Improving her soccer skills is nothing new for Doffing who has been kicking a soccer ball ever since she was five. Her sophomore year in high school she was voted "most improved player" on her soccer team. Two years later she was the captain of her soccer team at Mt. Carmel high school in San Diego and led the team in scoring.

But her athletic talents go
beyond the soccer field and cross over to the volleyball court. Doffing was also the captain of her high school volleyball team. A sport she had only been playing since she started high school and grew to love.

But the 5'8" senior defender with a great sense of humor had to chose between the sport she loved and the one she was good at.

"It was a really tough decision for me," said Doffing. "I was really into both sports. Volleyball was definitely my number two sport. I loved volleyball. But I had to leave my volleyball team during the middle of my senior year because I was missing club soccer. I went more towards soccer because I heard I was better at it."

Doffing sometimes wonders what would have happened if she had chosen volleyball over soccer, but doesn't regret for one second the choice she made four years ago.

"I'm really glad I came her. It's a great place. I'm really happy here. The program is awesome. I've grown so much as a person here," said Doffing

"Peter is great coach when it comes to values of a person. He
always talks about the big picture in life and how soccer helps shape who we are and being out there on the practice field everyday makes us stronger as people...whenever we are complaining and we don't want to run he always tells us how lucky we are. And we're like 'lucky, yeah sure, right!'"

"But he's right you know. I didn't see it until recently. I didn't really appreciate it all until it was almost over."

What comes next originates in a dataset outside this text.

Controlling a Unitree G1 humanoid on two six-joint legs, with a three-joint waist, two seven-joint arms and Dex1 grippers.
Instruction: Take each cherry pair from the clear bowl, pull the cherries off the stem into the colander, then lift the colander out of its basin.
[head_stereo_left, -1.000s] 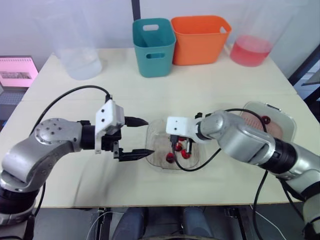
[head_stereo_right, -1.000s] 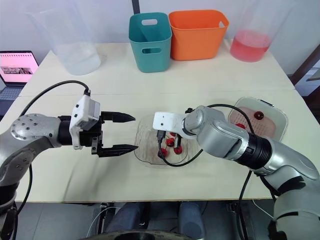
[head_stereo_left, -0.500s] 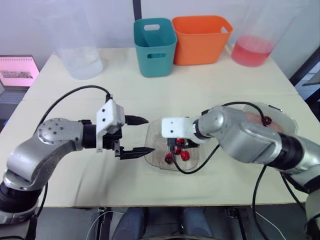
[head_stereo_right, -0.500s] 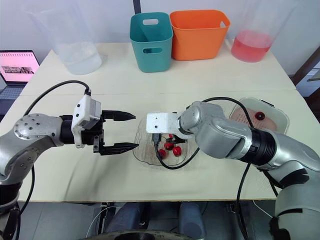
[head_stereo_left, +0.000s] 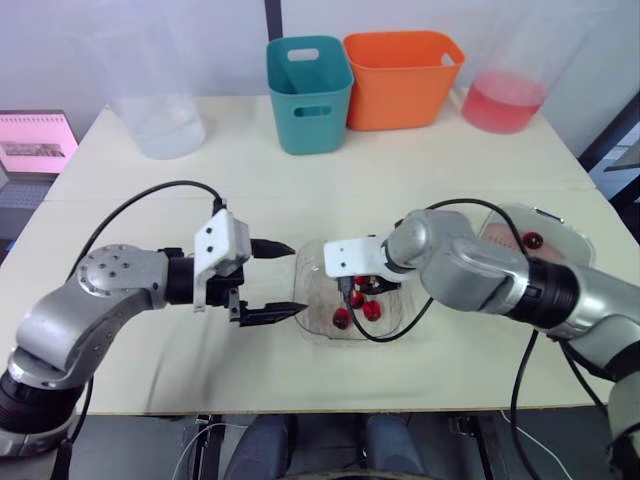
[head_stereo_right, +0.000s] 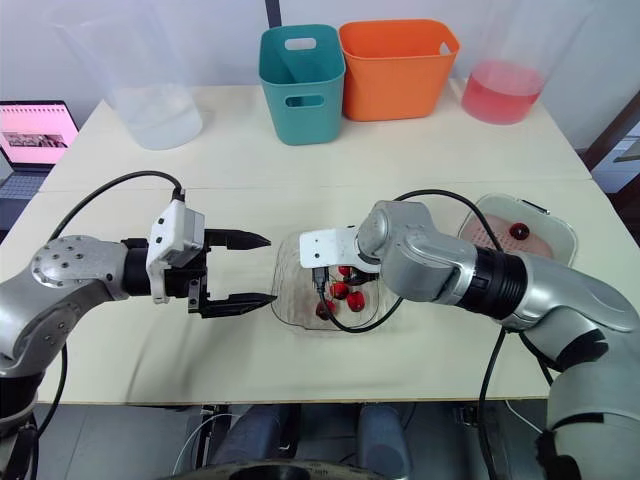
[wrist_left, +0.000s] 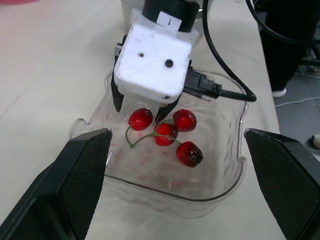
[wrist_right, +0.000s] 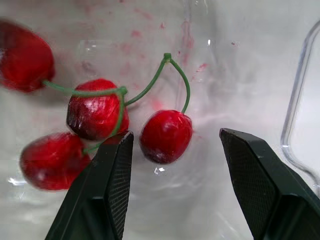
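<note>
The clear bowl (head_stereo_left: 318, 318) sits mid-table with several red cherries (wrist_left: 166, 132) on green stems inside. My right gripper (head_stereo_left: 353, 292) reaches down into it, open. One stemmed cherry (wrist_right: 166, 136) lies between its fingers (wrist_right: 107, 190), untouched by either; two more cherries (wrist_right: 95, 109) lie beside it. My left gripper (head_stereo_left: 297, 278) hovers open at the bowl's left rim, pointing toward the bowl with nothing between its fingers (wrist_left: 75, 180). The colander (head_stereo_left: 545, 232), in its basin at the right, holds one cherry (head_stereo_left: 533, 240).
A teal bin (head_stereo_left: 308, 92) and an orange bin (head_stereo_left: 402, 78) stand at the back. A clear jug (head_stereo_left: 160, 110) is at back left, and a container of pink liquid (head_stereo_left: 508, 95) at back right. A pink screen (head_stereo_left: 35, 142) sits off the left edge.
My right gripper has gone from shut to open over the cherries in the bowl. The left gripper stays open beside the bowl, barely shifted.
</note>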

In fact Doffing has learned to appreciate soccer practice so much that when she does not have
practice she actually misses it.

"It's funny," said Doffing. "Sometime we just dread waking up at seven in the morning on Fridays to do weights and then running. We do a lot of running.
A lot of conditioning...sometimes your just like 'I want to have a day were I don't have to practice' and then when we get the day off  and it's like 3:30 in the afternoon and we're looking at our watches going what are we going to do with ourselves? I want the day off then I get it and I'm sitting at home watching Oprah, but I love Oprah!"